The Divide slopes reach extra-far into the valley floor in this region: a full twenty klicks from the Datum-level Crest ten klicks above us. And between us and the Primary Divide Slope is a “wrinkle”, a low mountain range that runs parallel to the Divide, its crest-line up to three klicks high, but still almost ridiculously dwarfed by the much shearer and three times higher Divide Rim behind it. Even in the rising dust haze, the view is pretty spectacular, the setting sun highlighting the crenellations of the ridged slopes
.
But beyond that, there’s not much to see in terms of what we really came for. Like Tyr a few days behind us, Nike is blasted away, buried under slide and shifting dunes, just like the satellites told us. Nothing but the barely-visibly lines of a few broken foundations are even noticeable, and that’s with graphic overlay of the original colony plans to help pick them out.
“Upside,” Rios tries, recording the moment for his report. “There’s a lack of visible debris. No scrap. That probably indicates scavenging. So somebody’s been busy here.”

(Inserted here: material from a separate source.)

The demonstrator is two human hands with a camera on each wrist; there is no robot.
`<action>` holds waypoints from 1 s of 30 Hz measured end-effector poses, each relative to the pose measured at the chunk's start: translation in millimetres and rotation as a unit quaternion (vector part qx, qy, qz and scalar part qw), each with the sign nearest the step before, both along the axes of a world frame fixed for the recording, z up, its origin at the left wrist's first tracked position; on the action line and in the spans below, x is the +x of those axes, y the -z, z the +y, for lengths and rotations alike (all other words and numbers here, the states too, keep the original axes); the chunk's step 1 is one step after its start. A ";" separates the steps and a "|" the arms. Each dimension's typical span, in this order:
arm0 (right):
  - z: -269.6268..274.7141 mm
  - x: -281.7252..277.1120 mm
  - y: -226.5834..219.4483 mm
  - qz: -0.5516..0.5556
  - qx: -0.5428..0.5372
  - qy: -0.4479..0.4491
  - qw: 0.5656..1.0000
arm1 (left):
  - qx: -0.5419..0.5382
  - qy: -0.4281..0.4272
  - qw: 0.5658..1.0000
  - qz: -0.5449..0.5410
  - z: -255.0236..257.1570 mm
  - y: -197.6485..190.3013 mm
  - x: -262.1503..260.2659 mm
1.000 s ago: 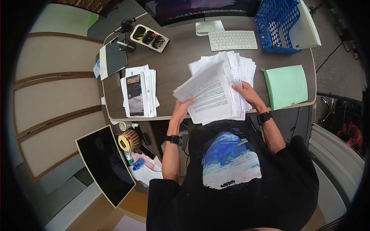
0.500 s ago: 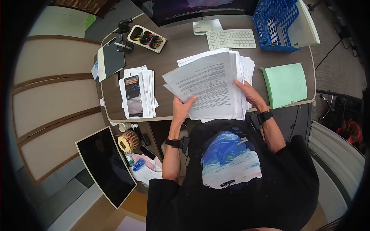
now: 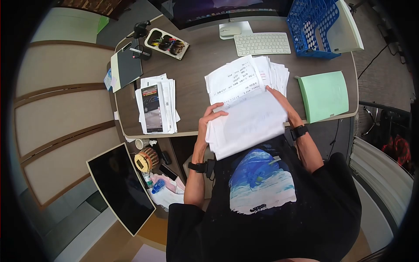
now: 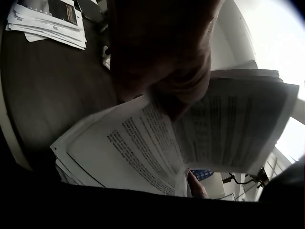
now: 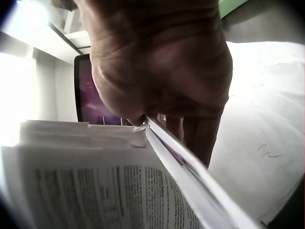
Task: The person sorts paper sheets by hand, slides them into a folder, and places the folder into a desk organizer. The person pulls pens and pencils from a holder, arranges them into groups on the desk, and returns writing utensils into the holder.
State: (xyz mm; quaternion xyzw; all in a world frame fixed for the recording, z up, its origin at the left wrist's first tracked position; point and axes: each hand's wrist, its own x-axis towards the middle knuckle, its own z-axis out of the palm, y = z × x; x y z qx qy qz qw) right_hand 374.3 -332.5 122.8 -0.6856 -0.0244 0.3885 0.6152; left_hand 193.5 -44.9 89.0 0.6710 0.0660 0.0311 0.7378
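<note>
A bent-over stack of papers (image 3: 251, 124) is between both hands, near the front edge of the desk. The left hand (image 3: 208, 126) holds its left side, fingers lying over the sheets. At the upper right the right hand (image 3: 281, 104) grips the stack's edge. Handwritten sheets (image 3: 235, 78) show behind the fold, above more loose papers (image 3: 279, 78). In the left wrist view, printed sheets (image 4: 128, 148) spread below the left hand (image 4: 164, 62). The right wrist view has the right hand (image 5: 162, 62) pinching the thick edge of printed papers (image 5: 105, 191).
Another paper pile (image 3: 168, 105) lies to the left, a green folder (image 3: 324, 97) to the right. Along the back are a keyboard (image 3: 262, 44), a mouse (image 3: 230, 29), a blue file rack (image 3: 310, 30) and a pen tray (image 3: 168, 43). A dark clipboard (image 3: 130, 65) is at the far left.
The upper sheets have folded down toward the person, uncovering handwritten pages. The left hand has shifted slightly up and right, its fingers now over the papers; the right hand stays near its place.
</note>
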 end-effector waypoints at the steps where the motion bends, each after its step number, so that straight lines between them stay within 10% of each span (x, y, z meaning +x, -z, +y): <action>1: 0.7 2.0 3.9 0.049 0.025 0.019 0.998 | 0.003 0.013 1.000 0.005 2.7 -2.6 -1.4; 30: -6.7 6.1 19.6 0.103 0.052 -0.061 0.991 | -0.326 -0.085 0.939 0.074 -0.2 26.4 -11.8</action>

Jane lets us know the atmospheric pressure here is up above 0.33, and O2 is up another half-percent, making it breathable without gear for several minutes, longer with acclimatization. It’s been getting slowly but steadily richer as we head further east. And the ruddy foothills are still studded and laced with green: wild surface growth that started to be a common sight west of Tranquility, and has been coming and going in patches along our route, wherever the subsurface water, sun and soil best catch the seed-scattering winds. Sometimes there’s even evidence of surface water, at least temporarily: We’ve seen signs of flow-patterns in the soil, most probably from freeze/thaw, but sometimes there’s so much—patches of dried “mud” hundreds of meters across—that some of the vet techs wonder if the ETE Station output clouds actual produce “rain” in this region (another thing I’ve seen on video but can’t imagine experiencing for real: a water shower coming out of the whole sky).